Bearer DLL Compilation As Built-ins With Windres

First let’s just touch a fake DLL. Taking a look at the example rc file, our first line in make all compiles the resource as a .o file. This is because mingw32 doesn’t like res files. Windres can, however, output them if you’re part of a project team that uses MSVC and you want to be stubborn and keep using mingw32. Then we compile our partc.exe linking in the partcrc.o file. If you want to look at some sample code for that it’s in the ‘dummyresource’ folder.
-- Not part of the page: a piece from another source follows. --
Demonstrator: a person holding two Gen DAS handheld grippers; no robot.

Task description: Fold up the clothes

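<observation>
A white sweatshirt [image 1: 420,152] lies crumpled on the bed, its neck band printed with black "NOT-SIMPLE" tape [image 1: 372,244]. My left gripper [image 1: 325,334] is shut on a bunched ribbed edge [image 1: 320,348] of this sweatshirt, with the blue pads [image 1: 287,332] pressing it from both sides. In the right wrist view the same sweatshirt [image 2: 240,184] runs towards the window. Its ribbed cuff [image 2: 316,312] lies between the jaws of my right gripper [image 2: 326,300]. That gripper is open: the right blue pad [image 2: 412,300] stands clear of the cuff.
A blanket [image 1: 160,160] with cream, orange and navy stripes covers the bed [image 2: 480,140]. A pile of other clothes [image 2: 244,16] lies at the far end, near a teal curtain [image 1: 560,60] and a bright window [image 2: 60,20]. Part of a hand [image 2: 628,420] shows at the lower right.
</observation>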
Now we need our loader scaffold. It will be astoundingly similar to the original with a couple of extra calls. First we need to get the address and length of the resource. We do this with FindResource, LoadResource, and SizeofResource. We don’t want to drop a bunch of files, so we’ll just map it directly into memory or operate on this memory section. Since we’re already in memory and not pointing to the disk, we’ll just operate on memory. We’re going to borrow a lot of code in here and tie it all together. So, our first concern is getting a pointer to the relevant memory section. We could do it a lot like this:

int
MapRes(unsigned
int hinst, unsigned
int resid){

    HRSRC hres = FindResource(hinst, MAKEINTRESOURCE(resid),

        MAKEINTRESOURCE(“BINARY”));

    unsigned
int hfileres = LoadResource(hinst, hres);

    unsigned
int dwSize = SizeofResource(hinst, hres);

    return 0;

};

Check to make sure that everything is building and running at this point and there aren’t any typos.
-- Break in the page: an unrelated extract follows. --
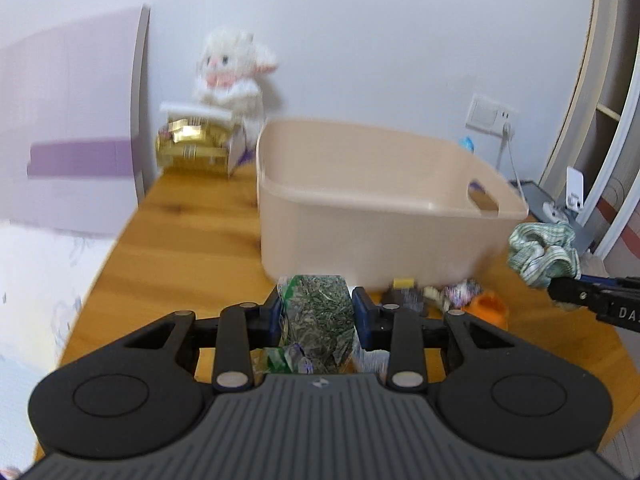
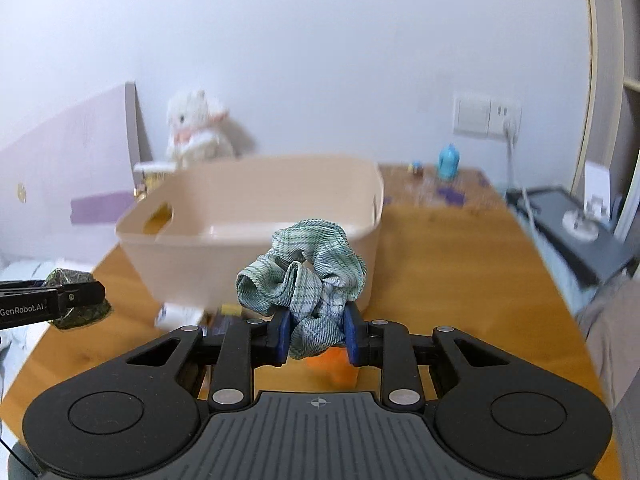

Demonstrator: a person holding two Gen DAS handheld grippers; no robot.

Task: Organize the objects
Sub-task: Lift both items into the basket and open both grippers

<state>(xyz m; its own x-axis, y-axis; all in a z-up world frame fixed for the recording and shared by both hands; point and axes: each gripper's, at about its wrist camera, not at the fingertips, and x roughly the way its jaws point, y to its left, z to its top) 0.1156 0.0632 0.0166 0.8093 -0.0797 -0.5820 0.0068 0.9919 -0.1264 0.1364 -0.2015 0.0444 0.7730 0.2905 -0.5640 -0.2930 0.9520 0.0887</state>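
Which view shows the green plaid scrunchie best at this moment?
The right wrist view. There the scrunchie sits centred, pinched by the right gripper, its folds and plaid clear against the beige bin. The left wrist view catches the scrunchie only near the right edge, smaller and softer, with part of that gripper below it.

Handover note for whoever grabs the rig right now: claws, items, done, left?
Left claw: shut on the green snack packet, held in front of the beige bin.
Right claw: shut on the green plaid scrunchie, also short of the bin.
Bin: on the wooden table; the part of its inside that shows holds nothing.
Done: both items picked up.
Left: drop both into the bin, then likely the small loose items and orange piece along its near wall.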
Now we need to use of some reflective injection code. There are several reflective injectors on github. Let’s borrow one and get started. I’m not a fan of re-inventing the wheel unless you’re taking it a step further. I’ll be using some copyleft code from Joachim Bauch since he goes a long way to making it a single file instead of breaking it up all over the place and provides clear examples. It’s WAY too big to drop into the tutorial so if you’re interested take a look here: https://github.com/fancycode/MemoryModule/blob/master/MemoryModule.c

Now that we have that dropped in and tweaked it a bit, we need to check that a DLL actually loads. I used the chunk of code from the loader example, ‘mallocs’ and a ‘memcpy’, so if we wanted to do some decryption here it would be pretty simple to shim it in. Let’s compile it as a resource with windres and our rc file and give it a test run.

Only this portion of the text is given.